Over time the numbers, date of hatch and breeders initials may fade and are no longer of use for identification purposes.
If applied too tightly the leg may swell and the ring must be cut off.
Rings can only be fitted on baby birds and it needs a skilled hand.
Adult Parrots must have open bands fitted.
A stolen bird can have the ring cut off relatively easily.
You cannot see or feel a microchip but once it is fitted it stays for life. To remove a microchip would require an operation not something your bird thief would be able to perform.
When I got Artha my first Parrot over 20 years ago she had a leg band. I was never 100% happy with it knowing that it could be removed if she were to be stolen.
Credit Alan Jones
Each chip has its own code This number is stored on a database together with the owner’s address and phone number. The vet holds a scanner near the bird’s chest. The microchip emits a signal and transmits the code onto the reader’s display.

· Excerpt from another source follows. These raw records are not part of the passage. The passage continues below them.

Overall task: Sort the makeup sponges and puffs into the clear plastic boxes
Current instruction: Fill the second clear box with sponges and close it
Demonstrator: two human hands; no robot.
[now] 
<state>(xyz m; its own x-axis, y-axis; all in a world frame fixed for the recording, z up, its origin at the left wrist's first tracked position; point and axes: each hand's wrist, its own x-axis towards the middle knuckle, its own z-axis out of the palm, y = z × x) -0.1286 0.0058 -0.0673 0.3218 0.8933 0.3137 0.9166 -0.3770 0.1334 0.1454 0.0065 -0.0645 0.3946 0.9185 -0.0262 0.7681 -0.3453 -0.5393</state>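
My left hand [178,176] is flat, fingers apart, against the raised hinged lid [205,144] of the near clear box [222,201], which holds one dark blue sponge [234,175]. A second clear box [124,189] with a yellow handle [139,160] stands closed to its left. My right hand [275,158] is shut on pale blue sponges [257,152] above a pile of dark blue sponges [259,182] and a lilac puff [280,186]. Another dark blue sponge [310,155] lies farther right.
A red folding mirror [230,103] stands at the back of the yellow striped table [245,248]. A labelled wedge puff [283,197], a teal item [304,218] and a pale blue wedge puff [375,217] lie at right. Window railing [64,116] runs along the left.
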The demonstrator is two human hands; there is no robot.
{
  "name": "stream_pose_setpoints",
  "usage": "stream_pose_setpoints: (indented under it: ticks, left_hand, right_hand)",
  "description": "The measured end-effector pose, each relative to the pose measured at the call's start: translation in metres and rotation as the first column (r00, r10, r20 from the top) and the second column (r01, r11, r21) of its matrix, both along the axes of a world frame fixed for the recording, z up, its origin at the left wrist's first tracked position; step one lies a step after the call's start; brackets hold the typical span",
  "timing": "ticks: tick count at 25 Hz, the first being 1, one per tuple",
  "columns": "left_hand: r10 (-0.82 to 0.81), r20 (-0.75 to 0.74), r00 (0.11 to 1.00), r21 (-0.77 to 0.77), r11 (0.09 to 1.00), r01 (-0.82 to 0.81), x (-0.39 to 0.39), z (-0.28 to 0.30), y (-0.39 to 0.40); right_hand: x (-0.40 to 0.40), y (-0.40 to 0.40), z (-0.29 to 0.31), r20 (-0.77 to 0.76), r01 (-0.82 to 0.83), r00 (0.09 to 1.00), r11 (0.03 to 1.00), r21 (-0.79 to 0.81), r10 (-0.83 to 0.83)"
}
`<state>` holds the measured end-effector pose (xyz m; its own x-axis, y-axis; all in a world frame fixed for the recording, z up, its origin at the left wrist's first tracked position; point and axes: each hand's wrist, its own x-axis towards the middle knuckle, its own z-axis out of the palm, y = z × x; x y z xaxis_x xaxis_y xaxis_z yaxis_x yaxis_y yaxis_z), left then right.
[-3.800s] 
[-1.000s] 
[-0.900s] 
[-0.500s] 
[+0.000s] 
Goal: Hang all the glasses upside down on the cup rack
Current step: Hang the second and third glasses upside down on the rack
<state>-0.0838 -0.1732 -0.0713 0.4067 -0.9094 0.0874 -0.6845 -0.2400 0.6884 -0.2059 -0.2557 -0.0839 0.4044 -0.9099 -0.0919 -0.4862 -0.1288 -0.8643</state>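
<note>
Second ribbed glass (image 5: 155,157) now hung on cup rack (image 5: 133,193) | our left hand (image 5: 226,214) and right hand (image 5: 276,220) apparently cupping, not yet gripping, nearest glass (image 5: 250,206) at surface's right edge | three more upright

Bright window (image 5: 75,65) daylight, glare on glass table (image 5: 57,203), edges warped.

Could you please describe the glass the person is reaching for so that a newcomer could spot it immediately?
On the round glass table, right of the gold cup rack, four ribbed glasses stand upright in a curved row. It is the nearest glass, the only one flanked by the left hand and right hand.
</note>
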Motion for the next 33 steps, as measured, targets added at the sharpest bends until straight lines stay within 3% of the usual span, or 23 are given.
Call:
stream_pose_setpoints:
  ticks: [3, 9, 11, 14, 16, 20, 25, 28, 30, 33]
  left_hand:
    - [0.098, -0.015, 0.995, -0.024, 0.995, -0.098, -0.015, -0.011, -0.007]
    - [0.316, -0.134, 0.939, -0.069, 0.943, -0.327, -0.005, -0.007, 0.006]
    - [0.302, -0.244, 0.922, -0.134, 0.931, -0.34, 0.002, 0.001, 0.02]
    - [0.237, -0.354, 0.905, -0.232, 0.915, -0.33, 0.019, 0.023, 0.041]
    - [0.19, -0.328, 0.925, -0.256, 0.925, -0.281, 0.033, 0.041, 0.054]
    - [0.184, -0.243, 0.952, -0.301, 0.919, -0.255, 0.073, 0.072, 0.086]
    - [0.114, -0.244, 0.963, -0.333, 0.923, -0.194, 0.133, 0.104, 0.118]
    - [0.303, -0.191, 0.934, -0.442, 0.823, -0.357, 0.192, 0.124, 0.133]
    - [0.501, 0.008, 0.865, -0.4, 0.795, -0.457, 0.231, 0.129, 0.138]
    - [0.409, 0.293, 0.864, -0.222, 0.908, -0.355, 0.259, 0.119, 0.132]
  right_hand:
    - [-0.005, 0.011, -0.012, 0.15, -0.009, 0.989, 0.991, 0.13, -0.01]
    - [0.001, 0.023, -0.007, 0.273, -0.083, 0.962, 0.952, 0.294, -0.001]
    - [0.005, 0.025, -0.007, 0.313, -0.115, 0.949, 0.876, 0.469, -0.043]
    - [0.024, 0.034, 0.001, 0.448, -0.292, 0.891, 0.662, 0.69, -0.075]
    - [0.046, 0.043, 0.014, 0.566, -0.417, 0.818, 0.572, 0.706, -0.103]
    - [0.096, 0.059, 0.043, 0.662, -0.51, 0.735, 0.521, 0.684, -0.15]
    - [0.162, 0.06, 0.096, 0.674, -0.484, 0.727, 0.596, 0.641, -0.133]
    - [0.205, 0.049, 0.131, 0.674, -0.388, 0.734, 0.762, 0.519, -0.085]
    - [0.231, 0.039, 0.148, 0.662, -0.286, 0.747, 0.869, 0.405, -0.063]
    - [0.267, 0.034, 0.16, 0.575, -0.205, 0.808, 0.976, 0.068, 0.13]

Unlike the leg band you cannot see the microchip. Like vaccination the benefits outweigh a possible problem.
How do pet Parrots get lost?
The most common loss for the pet bird is that it flies away from home either intentionally or through an accident. To own Parrots means you have to be vigilant 24/7.They are clever.
I have walked outside with Artha Grey on my shoulder. I have had Casper Grey squeeze himself through an open window and sit in a rose bush. I have been fortunate over the years, although the Greys have been outside unintentionally, they have always been retrieved.
Now that Benni and Mina, the Macaws, are trained free flyers, I worry less that I may lose them outside.
But security is always a consideration. Possibly you can never have enough? One breeder I know had thieves duck under his alarm lights break into his aviaries and take many valuable breeding stock. These breeding birds were not microchipped, so none have ever been retrieved.
Barrett Watson one of UK's foremost breeders of Macaws and Cockatoos and other rare species chips all his birds when they are one year old. In his spacious aviaries he also has semi -feral cats patrolling the walkways as a rat and mouse deterrent.
So if you have doubts, take the plunge and microchip your pet birds; you won’t regret this; you’ll have a lasting feeling of security for your precious charges.